(EXERCISE PROMPT): Below are some entries. Repeat exactly the lines from the one with "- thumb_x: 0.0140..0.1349" through the one with "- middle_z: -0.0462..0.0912", and only those.

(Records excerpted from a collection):
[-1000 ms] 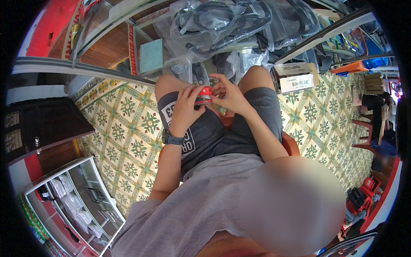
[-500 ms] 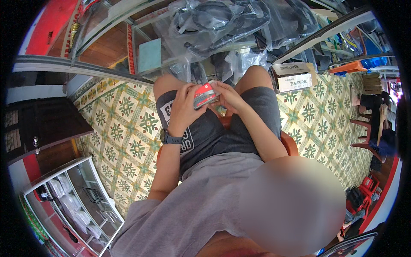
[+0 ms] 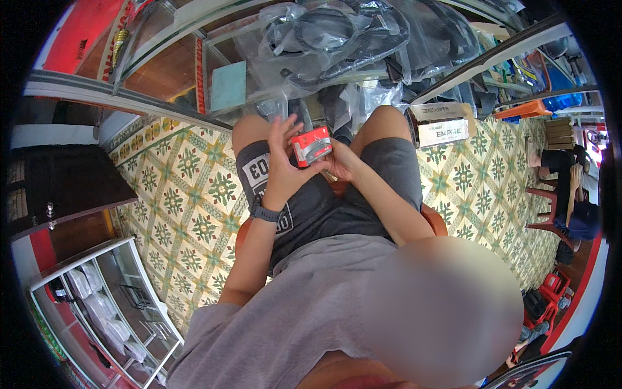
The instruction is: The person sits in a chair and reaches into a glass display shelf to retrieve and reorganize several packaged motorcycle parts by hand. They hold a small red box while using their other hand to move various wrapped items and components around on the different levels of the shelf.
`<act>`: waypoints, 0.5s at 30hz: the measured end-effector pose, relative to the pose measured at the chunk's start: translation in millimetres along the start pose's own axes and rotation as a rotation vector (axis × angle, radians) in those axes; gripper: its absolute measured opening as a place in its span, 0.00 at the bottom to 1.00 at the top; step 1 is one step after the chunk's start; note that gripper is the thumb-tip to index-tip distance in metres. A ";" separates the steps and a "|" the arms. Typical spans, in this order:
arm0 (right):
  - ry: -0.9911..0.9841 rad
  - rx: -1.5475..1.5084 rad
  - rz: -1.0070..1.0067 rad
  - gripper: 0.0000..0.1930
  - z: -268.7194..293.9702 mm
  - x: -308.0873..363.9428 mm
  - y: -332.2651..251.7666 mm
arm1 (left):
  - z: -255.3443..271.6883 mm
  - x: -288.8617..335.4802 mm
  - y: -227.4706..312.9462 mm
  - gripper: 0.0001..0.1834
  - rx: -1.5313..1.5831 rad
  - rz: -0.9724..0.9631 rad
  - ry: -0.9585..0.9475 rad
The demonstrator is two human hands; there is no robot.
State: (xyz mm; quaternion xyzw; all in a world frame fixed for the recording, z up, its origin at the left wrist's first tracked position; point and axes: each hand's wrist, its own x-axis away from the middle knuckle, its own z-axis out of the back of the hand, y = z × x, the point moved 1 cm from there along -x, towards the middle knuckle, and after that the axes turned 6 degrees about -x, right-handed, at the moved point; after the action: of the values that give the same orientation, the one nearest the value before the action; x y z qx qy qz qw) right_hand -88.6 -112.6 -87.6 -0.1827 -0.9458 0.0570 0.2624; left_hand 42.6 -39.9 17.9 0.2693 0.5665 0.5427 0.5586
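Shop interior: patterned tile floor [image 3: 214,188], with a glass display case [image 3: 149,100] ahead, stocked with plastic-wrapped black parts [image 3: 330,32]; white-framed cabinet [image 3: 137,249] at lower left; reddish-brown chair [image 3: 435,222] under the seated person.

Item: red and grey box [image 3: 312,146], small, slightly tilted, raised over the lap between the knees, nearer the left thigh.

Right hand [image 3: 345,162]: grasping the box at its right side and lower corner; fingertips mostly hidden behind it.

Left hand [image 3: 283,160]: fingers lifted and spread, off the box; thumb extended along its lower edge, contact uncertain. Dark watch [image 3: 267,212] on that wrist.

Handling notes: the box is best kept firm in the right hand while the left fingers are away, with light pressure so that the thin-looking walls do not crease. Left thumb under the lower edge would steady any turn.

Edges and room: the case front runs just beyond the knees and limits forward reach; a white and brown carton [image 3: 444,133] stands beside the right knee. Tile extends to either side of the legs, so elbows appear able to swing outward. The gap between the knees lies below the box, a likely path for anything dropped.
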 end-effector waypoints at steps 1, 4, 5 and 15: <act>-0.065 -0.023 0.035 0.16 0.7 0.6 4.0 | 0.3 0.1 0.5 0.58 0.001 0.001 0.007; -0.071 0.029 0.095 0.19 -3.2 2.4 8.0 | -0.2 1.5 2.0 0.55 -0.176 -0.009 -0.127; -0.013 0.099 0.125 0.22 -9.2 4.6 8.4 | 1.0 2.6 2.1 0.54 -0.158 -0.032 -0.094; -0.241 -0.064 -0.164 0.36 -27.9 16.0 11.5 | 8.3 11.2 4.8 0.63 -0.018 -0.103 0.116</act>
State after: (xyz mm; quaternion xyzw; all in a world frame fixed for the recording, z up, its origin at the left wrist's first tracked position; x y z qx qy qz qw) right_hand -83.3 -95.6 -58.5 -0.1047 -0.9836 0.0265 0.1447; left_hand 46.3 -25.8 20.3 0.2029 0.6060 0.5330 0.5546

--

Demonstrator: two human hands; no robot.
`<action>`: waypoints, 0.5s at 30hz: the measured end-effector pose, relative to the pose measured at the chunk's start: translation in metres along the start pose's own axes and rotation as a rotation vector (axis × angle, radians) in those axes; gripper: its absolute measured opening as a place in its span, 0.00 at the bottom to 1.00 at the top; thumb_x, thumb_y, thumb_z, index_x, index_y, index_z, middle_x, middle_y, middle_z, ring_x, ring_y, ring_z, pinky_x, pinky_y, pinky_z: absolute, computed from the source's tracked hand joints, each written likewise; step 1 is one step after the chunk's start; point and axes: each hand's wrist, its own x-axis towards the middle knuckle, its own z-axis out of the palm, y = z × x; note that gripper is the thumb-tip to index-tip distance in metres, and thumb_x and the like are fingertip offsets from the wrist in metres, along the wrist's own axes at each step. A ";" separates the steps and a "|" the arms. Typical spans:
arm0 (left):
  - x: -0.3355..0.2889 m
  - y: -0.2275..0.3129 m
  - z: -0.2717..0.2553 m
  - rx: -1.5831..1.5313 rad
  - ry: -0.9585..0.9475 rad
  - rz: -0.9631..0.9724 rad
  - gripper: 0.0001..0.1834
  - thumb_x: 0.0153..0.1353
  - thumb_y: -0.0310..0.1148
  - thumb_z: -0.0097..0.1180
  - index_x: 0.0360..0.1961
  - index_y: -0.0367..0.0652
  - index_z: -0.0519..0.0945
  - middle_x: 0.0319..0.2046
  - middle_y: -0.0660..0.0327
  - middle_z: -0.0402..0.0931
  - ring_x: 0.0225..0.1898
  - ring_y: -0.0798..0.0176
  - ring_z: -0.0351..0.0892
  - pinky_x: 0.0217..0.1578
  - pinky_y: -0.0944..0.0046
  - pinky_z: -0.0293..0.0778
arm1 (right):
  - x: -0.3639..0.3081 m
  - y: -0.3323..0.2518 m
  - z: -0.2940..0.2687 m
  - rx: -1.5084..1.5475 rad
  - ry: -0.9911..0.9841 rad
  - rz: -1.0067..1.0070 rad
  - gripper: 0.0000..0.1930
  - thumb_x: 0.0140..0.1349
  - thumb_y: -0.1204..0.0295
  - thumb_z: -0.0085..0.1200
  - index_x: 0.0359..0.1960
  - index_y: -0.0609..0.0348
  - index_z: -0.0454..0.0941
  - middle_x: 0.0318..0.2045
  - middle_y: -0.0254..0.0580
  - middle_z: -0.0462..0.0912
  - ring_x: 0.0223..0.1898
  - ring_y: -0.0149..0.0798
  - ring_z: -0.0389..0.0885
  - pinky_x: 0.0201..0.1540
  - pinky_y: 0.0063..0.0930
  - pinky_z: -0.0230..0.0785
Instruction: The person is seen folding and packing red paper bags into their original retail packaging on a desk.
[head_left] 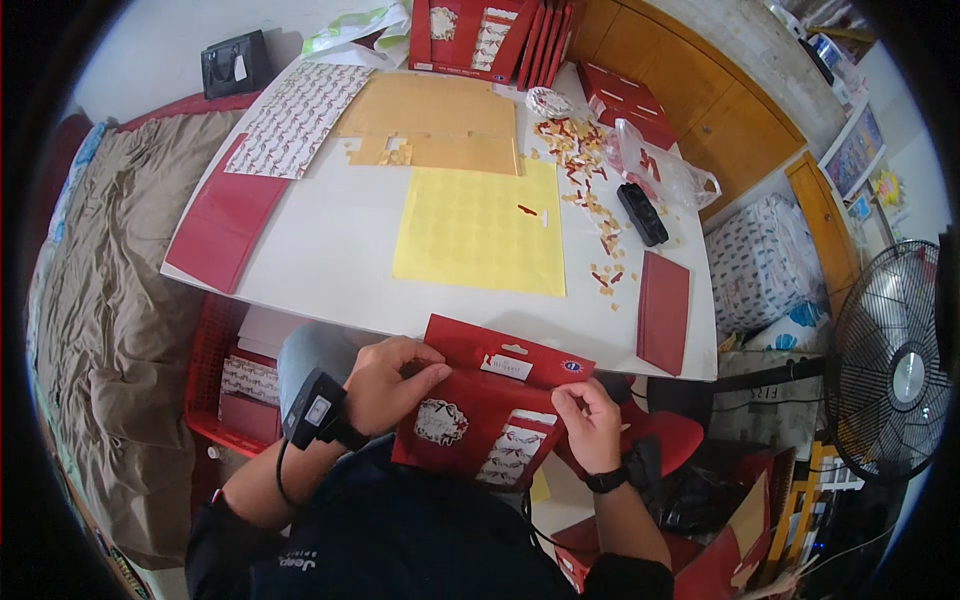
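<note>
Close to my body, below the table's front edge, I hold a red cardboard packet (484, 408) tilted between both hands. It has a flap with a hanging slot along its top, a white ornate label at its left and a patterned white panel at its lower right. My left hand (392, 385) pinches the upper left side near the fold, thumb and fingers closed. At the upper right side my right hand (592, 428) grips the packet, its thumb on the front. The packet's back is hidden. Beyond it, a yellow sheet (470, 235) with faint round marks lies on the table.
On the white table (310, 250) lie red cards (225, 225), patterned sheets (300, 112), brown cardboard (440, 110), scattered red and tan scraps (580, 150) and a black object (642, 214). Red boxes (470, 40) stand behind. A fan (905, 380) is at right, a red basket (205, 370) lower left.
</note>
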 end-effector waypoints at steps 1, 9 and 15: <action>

(OUTPUT OF THE TASK):
  - thumb_x: 0.0140..0.1349
  - thumb_y: -0.1204..0.0295
  - thumb_z: -0.0085..0.1200
  - index_x: 0.0359..0.1960
  - index_y: -0.0609..0.0348
  - index_z: -0.0454..0.0941
  - middle_x: 0.0318..0.2045
  - middle_y: -0.0254..0.0580
  - middle_z: -0.0462..0.0912

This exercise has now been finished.